PROBLEM DESCRIPTION >>
There is one span to output from the data below: the lines starting at the line with "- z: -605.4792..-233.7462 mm" and ending at the line with "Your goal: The". Output it exactly, ends included, nothing more.

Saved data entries
============================================================

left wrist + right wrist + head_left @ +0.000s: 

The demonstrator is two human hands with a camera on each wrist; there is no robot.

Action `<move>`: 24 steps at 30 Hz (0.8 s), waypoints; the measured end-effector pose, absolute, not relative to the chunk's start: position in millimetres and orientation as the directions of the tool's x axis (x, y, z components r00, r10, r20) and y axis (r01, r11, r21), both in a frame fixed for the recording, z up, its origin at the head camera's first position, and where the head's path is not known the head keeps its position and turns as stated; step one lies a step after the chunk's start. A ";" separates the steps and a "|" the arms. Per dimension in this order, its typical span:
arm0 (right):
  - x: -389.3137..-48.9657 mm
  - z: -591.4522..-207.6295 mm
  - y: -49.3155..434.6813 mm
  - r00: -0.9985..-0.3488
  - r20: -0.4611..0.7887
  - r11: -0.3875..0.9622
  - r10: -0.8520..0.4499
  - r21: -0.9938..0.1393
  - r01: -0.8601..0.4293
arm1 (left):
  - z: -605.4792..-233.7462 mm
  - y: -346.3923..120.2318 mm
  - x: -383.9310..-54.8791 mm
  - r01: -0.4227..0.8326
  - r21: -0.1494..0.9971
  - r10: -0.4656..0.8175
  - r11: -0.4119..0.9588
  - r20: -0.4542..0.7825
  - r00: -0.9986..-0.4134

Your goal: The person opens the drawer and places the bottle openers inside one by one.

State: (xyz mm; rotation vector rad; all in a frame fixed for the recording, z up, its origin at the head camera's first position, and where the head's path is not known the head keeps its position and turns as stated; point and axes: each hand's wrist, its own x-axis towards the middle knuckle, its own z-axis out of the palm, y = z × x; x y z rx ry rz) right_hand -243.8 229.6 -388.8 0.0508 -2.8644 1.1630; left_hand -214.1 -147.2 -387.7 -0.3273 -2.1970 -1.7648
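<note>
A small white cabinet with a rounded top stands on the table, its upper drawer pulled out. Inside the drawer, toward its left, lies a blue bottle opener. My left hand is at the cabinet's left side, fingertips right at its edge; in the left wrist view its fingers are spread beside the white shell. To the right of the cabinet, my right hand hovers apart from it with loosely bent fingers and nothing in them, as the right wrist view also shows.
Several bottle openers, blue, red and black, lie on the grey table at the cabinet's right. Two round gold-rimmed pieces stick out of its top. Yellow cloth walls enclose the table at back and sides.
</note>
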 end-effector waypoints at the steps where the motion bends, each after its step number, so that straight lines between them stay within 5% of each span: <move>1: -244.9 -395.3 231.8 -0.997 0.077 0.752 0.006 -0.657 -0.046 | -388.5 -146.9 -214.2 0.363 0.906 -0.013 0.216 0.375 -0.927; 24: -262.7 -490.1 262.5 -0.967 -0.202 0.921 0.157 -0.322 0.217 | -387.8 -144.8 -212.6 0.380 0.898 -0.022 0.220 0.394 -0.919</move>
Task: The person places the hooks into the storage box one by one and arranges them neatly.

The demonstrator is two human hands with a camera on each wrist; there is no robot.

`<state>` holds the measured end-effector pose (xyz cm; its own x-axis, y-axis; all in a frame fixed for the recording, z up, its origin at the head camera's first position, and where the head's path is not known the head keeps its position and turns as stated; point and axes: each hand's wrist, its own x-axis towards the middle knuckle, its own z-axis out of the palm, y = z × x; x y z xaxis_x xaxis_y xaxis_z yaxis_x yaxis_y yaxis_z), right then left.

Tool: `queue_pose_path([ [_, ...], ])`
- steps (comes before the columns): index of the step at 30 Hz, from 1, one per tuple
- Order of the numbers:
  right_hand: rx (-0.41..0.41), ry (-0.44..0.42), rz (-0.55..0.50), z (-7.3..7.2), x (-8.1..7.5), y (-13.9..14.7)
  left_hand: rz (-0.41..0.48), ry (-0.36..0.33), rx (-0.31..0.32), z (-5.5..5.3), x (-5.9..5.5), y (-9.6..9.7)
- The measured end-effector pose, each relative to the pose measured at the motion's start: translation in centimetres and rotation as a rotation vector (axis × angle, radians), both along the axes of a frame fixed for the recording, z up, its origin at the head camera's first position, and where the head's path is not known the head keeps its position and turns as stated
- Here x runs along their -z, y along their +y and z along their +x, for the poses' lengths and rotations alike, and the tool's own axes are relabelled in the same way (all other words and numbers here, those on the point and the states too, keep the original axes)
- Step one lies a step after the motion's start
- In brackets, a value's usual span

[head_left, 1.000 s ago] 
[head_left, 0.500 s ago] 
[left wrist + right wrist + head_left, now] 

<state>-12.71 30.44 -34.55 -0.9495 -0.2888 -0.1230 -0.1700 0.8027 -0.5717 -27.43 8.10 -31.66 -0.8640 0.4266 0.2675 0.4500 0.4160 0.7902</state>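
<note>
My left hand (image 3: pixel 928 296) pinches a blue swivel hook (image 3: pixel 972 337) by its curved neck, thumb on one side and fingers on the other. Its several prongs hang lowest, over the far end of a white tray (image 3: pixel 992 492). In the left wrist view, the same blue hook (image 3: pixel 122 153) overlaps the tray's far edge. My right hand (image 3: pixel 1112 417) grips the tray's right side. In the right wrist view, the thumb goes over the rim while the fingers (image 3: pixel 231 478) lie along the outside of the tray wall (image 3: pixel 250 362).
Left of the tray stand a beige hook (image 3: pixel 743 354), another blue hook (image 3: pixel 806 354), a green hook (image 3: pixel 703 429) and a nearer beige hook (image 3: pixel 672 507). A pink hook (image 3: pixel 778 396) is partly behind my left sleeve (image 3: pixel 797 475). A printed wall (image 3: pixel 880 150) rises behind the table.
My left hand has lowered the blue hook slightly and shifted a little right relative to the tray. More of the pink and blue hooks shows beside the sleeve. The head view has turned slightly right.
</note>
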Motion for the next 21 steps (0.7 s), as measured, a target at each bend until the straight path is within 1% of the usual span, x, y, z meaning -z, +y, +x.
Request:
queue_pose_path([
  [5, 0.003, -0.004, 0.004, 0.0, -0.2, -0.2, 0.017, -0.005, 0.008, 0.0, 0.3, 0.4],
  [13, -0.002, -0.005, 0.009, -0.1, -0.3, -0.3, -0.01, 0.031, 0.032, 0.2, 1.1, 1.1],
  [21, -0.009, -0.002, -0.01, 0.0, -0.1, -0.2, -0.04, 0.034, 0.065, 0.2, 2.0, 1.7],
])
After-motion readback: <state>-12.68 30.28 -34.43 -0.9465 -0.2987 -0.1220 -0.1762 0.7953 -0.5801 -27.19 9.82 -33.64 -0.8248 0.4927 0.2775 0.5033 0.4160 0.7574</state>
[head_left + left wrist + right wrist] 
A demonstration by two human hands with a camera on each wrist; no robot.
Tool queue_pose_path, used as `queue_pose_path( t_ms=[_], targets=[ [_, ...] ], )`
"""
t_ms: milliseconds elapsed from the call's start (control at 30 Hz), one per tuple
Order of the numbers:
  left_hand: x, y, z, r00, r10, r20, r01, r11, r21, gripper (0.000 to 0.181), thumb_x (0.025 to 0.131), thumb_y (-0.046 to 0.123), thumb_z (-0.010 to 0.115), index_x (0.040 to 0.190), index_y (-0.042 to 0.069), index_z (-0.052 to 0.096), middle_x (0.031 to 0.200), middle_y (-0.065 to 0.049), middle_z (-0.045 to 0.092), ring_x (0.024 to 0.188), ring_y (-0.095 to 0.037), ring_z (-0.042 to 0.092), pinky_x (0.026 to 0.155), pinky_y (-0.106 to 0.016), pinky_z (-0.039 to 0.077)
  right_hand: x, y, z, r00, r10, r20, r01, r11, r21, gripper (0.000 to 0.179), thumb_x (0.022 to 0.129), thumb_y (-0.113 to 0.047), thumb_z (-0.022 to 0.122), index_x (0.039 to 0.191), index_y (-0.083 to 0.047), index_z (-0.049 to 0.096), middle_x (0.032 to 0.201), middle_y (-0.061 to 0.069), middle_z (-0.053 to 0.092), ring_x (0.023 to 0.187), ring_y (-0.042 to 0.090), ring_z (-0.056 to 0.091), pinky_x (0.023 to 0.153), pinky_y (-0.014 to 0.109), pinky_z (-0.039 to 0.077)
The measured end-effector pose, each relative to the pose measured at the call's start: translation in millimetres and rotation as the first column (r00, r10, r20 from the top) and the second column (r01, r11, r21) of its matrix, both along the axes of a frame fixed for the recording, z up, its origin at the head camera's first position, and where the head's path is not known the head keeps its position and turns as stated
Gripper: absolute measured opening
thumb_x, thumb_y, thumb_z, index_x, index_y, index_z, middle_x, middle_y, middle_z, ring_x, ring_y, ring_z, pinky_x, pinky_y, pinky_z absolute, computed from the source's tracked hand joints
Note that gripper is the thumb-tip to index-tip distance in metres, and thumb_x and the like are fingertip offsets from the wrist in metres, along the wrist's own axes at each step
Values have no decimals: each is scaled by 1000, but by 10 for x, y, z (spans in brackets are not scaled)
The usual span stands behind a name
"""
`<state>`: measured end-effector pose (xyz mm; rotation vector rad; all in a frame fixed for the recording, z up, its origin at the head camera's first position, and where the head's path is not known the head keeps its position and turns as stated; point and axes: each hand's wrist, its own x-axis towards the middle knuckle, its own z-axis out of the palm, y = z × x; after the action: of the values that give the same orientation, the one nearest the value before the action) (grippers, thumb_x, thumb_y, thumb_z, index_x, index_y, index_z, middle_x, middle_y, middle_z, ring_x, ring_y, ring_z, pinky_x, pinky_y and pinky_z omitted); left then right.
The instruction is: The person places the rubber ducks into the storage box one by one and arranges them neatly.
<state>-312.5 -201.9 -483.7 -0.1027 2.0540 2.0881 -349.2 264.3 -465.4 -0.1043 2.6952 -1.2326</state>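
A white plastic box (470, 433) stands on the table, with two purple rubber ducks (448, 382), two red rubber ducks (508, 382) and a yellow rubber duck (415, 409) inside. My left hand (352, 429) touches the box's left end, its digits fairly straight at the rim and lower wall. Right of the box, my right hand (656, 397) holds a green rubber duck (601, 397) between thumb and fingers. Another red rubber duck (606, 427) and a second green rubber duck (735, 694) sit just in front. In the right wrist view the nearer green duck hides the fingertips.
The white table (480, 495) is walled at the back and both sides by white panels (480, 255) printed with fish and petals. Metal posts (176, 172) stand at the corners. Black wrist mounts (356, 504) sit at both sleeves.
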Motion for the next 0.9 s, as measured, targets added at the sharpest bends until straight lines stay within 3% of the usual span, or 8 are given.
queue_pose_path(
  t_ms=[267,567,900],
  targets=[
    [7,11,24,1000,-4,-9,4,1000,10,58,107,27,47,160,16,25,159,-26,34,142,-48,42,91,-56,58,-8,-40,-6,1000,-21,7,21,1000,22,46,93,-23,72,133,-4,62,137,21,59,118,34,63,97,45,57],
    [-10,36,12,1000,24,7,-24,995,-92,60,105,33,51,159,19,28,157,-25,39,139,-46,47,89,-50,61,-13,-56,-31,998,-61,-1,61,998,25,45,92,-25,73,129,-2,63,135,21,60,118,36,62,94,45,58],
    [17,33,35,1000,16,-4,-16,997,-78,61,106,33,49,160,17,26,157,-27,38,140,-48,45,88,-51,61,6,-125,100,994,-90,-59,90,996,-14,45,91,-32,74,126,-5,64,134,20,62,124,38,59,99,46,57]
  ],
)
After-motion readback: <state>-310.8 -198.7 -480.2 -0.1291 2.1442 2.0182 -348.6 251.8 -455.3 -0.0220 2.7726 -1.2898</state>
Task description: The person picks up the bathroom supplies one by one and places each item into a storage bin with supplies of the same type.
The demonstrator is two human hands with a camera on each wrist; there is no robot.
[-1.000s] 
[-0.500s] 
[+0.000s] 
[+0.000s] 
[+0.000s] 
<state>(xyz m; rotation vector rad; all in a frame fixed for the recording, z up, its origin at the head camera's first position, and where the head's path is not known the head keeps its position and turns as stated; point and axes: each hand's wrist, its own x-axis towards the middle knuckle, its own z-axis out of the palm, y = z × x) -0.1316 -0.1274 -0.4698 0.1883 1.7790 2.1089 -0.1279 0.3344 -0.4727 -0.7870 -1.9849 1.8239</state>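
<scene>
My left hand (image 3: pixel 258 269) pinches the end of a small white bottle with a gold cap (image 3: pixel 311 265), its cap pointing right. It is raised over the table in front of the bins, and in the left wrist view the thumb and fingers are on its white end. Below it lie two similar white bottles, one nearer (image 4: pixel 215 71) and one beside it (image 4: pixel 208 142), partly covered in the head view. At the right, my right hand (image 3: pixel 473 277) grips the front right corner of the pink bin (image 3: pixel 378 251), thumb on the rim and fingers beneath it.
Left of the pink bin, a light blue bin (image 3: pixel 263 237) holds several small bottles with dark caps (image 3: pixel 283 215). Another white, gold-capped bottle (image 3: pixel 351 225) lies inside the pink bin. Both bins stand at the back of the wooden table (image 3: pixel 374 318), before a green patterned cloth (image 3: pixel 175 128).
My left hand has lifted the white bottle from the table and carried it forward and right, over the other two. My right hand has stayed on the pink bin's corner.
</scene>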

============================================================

RESULT >>
  - z: -605.4792..-233.7462 mm
  - y: -346.3923..120.2318 mm
  - x: -383.9310..-54.8791 mm
  - r01: -0.4227..0.8326
  - r21: -0.1494..0.9971
  - r10: -0.4656..0.8175
  - r11: -0.4119..0.9588
  - r20: -0.4542..0.7825
  - r00: -0.9986..-0.4134

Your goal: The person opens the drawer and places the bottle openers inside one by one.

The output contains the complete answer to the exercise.